Dataset excerpt:
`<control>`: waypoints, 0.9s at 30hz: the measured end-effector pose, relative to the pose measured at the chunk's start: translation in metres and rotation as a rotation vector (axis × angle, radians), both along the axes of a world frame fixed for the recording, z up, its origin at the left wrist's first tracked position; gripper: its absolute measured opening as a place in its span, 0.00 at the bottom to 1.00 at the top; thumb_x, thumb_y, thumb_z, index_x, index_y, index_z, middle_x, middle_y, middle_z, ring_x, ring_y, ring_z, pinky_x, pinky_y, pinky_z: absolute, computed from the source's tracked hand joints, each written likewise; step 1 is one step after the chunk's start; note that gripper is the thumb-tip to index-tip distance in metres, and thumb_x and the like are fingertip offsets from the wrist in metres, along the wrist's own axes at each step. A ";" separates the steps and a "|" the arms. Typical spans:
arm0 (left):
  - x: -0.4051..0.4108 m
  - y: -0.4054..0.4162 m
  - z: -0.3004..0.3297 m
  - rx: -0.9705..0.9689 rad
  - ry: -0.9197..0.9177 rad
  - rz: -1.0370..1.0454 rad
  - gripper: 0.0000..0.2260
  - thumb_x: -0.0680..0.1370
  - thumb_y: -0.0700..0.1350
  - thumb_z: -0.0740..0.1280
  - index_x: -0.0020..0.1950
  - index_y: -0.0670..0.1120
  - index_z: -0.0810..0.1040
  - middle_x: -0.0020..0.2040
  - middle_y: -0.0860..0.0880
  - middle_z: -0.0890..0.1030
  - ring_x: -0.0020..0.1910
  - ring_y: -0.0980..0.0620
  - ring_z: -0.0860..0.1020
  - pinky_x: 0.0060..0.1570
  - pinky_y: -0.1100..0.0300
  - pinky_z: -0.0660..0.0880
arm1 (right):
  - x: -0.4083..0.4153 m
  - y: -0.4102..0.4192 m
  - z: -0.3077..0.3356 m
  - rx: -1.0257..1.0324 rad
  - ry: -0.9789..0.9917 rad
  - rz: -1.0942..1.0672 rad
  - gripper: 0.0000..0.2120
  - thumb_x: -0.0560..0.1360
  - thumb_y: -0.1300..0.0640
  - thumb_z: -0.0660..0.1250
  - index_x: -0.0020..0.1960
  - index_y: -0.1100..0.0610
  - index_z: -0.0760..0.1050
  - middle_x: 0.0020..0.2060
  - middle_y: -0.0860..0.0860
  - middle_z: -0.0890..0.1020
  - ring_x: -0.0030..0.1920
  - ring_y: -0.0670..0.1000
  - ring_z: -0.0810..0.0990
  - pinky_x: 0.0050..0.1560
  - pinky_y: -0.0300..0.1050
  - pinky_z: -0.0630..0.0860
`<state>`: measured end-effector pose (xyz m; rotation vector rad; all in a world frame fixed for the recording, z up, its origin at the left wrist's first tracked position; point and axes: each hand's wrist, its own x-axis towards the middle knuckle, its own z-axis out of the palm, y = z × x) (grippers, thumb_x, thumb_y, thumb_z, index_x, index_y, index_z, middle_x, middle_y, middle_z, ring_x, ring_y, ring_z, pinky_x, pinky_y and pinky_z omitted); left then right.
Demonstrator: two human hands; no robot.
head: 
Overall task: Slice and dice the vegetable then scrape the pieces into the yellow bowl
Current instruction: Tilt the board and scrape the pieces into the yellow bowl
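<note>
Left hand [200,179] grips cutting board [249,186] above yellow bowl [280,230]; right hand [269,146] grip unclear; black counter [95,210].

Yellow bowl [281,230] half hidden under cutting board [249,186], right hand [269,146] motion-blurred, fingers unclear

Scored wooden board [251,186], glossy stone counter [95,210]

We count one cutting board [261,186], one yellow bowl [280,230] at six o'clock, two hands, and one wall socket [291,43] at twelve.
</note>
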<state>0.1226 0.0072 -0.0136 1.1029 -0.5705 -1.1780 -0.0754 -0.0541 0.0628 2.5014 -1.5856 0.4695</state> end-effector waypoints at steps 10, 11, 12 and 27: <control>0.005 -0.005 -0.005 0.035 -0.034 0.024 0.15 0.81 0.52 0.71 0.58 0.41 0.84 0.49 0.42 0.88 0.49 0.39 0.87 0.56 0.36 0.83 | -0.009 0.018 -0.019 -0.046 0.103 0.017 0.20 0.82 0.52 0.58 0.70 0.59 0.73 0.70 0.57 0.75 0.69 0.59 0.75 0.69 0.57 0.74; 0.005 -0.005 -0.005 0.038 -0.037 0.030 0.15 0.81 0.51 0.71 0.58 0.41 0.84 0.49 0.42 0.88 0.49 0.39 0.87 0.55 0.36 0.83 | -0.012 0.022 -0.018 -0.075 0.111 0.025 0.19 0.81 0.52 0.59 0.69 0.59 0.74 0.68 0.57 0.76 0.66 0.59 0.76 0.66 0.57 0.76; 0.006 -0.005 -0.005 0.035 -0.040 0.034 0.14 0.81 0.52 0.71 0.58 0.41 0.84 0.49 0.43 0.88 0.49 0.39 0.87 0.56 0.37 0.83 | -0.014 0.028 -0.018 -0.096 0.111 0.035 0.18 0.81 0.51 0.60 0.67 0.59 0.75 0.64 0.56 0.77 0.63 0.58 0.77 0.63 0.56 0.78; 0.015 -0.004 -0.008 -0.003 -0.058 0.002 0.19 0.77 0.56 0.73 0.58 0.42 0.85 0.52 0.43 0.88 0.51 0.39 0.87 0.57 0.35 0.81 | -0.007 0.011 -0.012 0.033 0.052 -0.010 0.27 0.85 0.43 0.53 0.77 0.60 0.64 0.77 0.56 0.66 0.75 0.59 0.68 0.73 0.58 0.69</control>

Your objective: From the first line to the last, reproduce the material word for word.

Solution below:
`<control>`: waypoints, 0.9s at 30hz: the measured end-effector pose, relative to the pose measured at the chunk's start: translation in metres and rotation as a rotation vector (axis × angle, radians), both along the axes of a world frame fixed for the recording, z up, its origin at the left wrist's first tracked position; gripper: its absolute measured opening as a place in its span, 0.00 at the bottom to 1.00 at the top; thumb_x, thumb_y, thumb_z, index_x, index_y, index_z, middle_x, middle_y, middle_z, ring_x, ring_y, ring_z, pinky_x, pinky_y, pinky_z: absolute, computed from the source's tracked hand joints, each written likewise; step 1 is one step after the chunk's start; note that gripper is the thumb-tip to index-tip distance in metres, and thumb_x and the like are fingertip offsets from the wrist in metres, along the wrist's own axes at each step. A ";" separates the steps and a "|" the arms. Typical spans:
arm0 (left):
  - x: -0.4051..0.4108 m
  - y: -0.4054..0.4162 m
  - z: -0.3004..0.3297 m
  - rx: -0.9705..0.9689 rad
  - ry: -0.9197..0.9177 rad
  - rz: -1.0370..1.0454 rad
  - gripper: 0.0000..0.2260
  - thumb_x: -0.0680..0.1370
  - thumb_y: -0.0700..0.1350
  - thumb_z: -0.0740..0.1280
  - index_x: -0.0020..0.1950
  - index_y: -0.0670..0.1120
  - index_z: -0.0810..0.1040
  - middle_x: -0.0020..0.2040
  - middle_y: -0.0860..0.0880
  - middle_z: -0.0890..0.1030
  - ring_x: -0.0020..0.1910
  - ring_y: -0.0980..0.0620
  - ring_z: -0.0860..0.1020
  - pinky_x: 0.0060..0.1570
  - pinky_y: -0.1100..0.0300
  - pinky_z: -0.0660..0.0880
arm1 (right):
  - x: -0.4083..0.4153 m
  - y: -0.4102..0.4192 m
  - z: -0.3077..0.3356 m
  - rx: -1.0257..1.0324 rad
  - ry: -0.9789..0.9917 rad
  - rz: -1.0942..1.0672 rad
  - gripper: 0.0000..0.2120
  - thumb_x: -0.0560..0.1360
  - thumb_y: -0.1300..0.0640
  - thumb_z: -0.0660..0.1250
  - index_x: -0.0020..0.1960
  - index_y: -0.1100..0.0610
  - index_z: -0.0760..0.1050
  - middle_x: 0.0020..0.2060
  - middle_y: -0.0860..0.0860
  - middle_z: -0.0890..0.1020
  - ring_x: -0.0030..0.1920
  - ring_y: -0.0670..0.1000
  - ring_z: -0.0810..0.0990
  - pinky_x: 0.0050..0.1560
  - pinky_y: -0.0300..0.1050
  - pinky_z: -0.0630..0.0860
`<state>`: measured end-effector pose (xyz m; rotation vector rad; all in a world frame fixed for the recording, z up, its origin at the left wrist's first tracked position; point and axes: each hand's wrist, its own x-axis towards the middle knuckle, its own z-axis out of the palm, y = z × x) (grippers, thumb_x, thumb_y, thumb_z, index_x, index_y, index_z, middle_x, middle_y, middle_z, ring_x, ring_y, ring_z, pinky_x, pinky_y and pinky_z omitted); left then right.
Demonstrator: two human hands; no robot.
head: 
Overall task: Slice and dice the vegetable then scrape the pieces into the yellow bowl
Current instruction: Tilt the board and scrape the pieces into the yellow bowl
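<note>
Left hand [200,179] grips cutting board [249,186] above yellow bowl [280,230]; right hand [269,146] grip unclear; black counter [95,210].

Yellow bowl [281,230] half hidden under cutting board [249,186], right hand [269,146] motion-blurred, fingers unclear

Scored wooden board [251,186], glossy stone counter [95,210]

We count one cutting board [261,186], one yellow bowl [280,230] at six o'clock, two hands, and one wall socket [291,43] at twelve.
</note>
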<state>0.1226 0.0072 -0.0136 1.1029 -0.5705 -1.1780 -0.0754 -0.0541 0.0628 2.5014 -1.5856 0.4695</state> end-effector waypoints at steps 10, 11, 12 and 27: <control>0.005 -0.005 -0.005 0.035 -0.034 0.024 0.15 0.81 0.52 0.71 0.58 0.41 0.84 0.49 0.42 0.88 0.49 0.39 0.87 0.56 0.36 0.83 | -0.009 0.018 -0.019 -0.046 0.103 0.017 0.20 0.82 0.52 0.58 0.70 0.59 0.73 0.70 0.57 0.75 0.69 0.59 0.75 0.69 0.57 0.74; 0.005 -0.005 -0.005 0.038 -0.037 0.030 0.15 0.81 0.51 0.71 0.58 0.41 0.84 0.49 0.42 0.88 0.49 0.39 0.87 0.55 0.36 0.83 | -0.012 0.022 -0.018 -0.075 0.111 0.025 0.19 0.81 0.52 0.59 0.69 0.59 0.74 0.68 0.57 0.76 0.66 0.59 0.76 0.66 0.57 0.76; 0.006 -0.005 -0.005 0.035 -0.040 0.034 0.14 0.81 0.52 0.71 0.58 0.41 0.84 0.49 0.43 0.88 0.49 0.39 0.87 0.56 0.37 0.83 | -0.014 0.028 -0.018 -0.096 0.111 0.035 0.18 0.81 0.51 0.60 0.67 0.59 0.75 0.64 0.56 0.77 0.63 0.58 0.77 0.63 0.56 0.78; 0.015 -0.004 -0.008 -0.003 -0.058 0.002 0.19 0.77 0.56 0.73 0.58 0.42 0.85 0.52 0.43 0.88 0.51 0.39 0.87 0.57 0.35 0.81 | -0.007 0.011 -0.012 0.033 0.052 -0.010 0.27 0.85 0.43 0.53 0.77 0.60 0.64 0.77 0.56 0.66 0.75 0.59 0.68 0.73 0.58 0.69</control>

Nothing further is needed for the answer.